TASK GOAL →
Everything in the listing should be transcribed exactly, apart from the pictures.

##### DATASET CONTENT #####

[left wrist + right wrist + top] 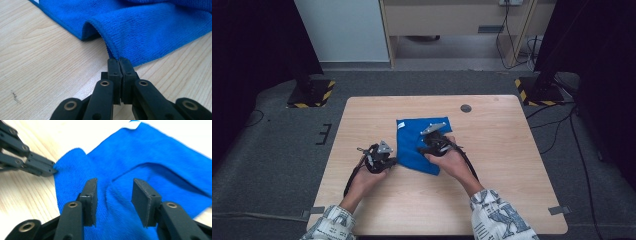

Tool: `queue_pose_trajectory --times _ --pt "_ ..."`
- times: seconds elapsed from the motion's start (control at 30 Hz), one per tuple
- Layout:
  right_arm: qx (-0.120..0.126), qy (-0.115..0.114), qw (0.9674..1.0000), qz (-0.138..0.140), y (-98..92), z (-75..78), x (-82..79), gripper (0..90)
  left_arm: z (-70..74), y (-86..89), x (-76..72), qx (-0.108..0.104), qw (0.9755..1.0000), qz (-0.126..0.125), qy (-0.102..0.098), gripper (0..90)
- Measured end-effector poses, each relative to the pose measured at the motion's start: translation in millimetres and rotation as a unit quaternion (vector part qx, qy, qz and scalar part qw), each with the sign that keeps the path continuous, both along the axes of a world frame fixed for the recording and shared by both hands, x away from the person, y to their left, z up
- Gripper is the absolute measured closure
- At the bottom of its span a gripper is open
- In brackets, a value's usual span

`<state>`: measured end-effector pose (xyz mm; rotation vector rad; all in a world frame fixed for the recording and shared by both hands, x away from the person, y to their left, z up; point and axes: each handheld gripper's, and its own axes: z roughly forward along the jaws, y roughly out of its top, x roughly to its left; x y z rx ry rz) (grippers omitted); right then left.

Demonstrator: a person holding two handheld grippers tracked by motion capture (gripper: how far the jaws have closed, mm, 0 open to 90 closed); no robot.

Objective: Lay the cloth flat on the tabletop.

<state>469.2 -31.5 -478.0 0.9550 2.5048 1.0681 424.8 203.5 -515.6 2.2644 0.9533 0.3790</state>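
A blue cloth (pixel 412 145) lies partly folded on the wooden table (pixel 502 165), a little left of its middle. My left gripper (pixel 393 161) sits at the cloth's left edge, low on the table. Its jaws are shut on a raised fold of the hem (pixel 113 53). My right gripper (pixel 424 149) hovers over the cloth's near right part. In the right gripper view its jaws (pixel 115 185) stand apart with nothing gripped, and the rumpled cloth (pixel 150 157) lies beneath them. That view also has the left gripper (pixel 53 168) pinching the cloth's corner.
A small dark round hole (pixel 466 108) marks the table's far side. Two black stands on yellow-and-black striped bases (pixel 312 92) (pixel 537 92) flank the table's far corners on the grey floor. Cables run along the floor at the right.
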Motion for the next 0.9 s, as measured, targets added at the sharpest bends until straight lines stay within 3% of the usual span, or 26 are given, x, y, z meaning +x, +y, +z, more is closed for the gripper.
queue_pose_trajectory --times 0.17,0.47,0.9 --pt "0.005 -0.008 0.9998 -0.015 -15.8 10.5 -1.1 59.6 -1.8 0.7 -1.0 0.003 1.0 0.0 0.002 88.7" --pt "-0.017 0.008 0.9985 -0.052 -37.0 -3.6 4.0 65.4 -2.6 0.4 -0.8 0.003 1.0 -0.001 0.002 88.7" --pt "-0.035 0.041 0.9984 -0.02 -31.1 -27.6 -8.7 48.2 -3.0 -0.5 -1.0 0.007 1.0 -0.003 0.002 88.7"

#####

REPLY TO THE EXERCISE →
[left wrist + right wrist + top] 

Tool: `queue_pose_trajectory --times _ --pt "_ ..."`
- times: seconds elapsed from the motion's start (control at 30 Hz), one per tuple
- Layout:
  right_arm: qx (-0.120..0.126), qy (-0.115..0.114), qw (0.9674..1.0000), qz (-0.138..0.140), y (-98..92), z (-75..78), x (-82..79), gripper (0..90)
  left_arm: z (-70..74), y (-86..89), x (-76..72), qx (-0.108..0.104), qw (0.9755..1.0000), qz (-0.126..0.125), qy (-0.102..0.098), gripper (0..90)
- Measured end-effector poses, each relative to the pose measured at the motion's start: translation in millimetres and rotation as a unit quaternion (vector part qx, qy, qz and scalar part qw), each with the sign that keeps the path continuous, both along the axes of a world frame fixed for the recording and shared by both hands, x away from the person, y to their left, z up
- Gripper is the absolute measured closure
- At the bottom of its span a gripper is open
- In brackets, a value's usual span

`<state>`: measured end-effector pose (xyz mm; rotation vector rad; all in a world frame fixed for the recording and shared by both hands, x away from the person, y to their left, z up; point and axes: each handheld gripper's, and its own axes: z roughly forward along the jaws, y roughly out of its top, x roughly to its left; x y z rx ry rz) (grippers omitted); right then left.

Demonstrator: a person holding two handheld grippers tracked by motion capture (gripper: how far the jaws have closed, mm, 0 open to 90 closed); no robot.

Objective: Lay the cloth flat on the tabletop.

<state>469.2 -31.5 -478.0 0.9550 2.5048 1.0681 424.8 203.5 -515.6 2.2644 0.9533 0.3790</state>
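A blue cloth (pixel 412 145) lies partly folded on the wooden table (pixel 502 165), a little left of its middle. My left gripper (pixel 393 161) sits at the cloth's left edge, low on the table. Its jaws are shut on a raised fold of the hem (pixel 113 53). My right gripper (pixel 424 149) hovers over the cloth's near right part. In the right gripper view its jaws (pixel 115 185) stand apart with nothing gripped, and the rumpled cloth (pixel 150 157) lies beneath them. That view also has the left gripper (pixel 53 168) pinching the cloth's corner.
A small dark round hole (pixel 466 108) marks the table's far side. Two black stands on yellow-and-black striped bases (pixel 312 92) (pixel 537 92) flank the table's far corners on the grey floor. Cables run along the floor at the right.
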Motion for the next 0.9 s, as measured, targets added at the sharpest bends until straight lines stay within 3% of the usual span, or 26 are given, x, y, z meaning +x, +y, +z, more is closed for the gripper.
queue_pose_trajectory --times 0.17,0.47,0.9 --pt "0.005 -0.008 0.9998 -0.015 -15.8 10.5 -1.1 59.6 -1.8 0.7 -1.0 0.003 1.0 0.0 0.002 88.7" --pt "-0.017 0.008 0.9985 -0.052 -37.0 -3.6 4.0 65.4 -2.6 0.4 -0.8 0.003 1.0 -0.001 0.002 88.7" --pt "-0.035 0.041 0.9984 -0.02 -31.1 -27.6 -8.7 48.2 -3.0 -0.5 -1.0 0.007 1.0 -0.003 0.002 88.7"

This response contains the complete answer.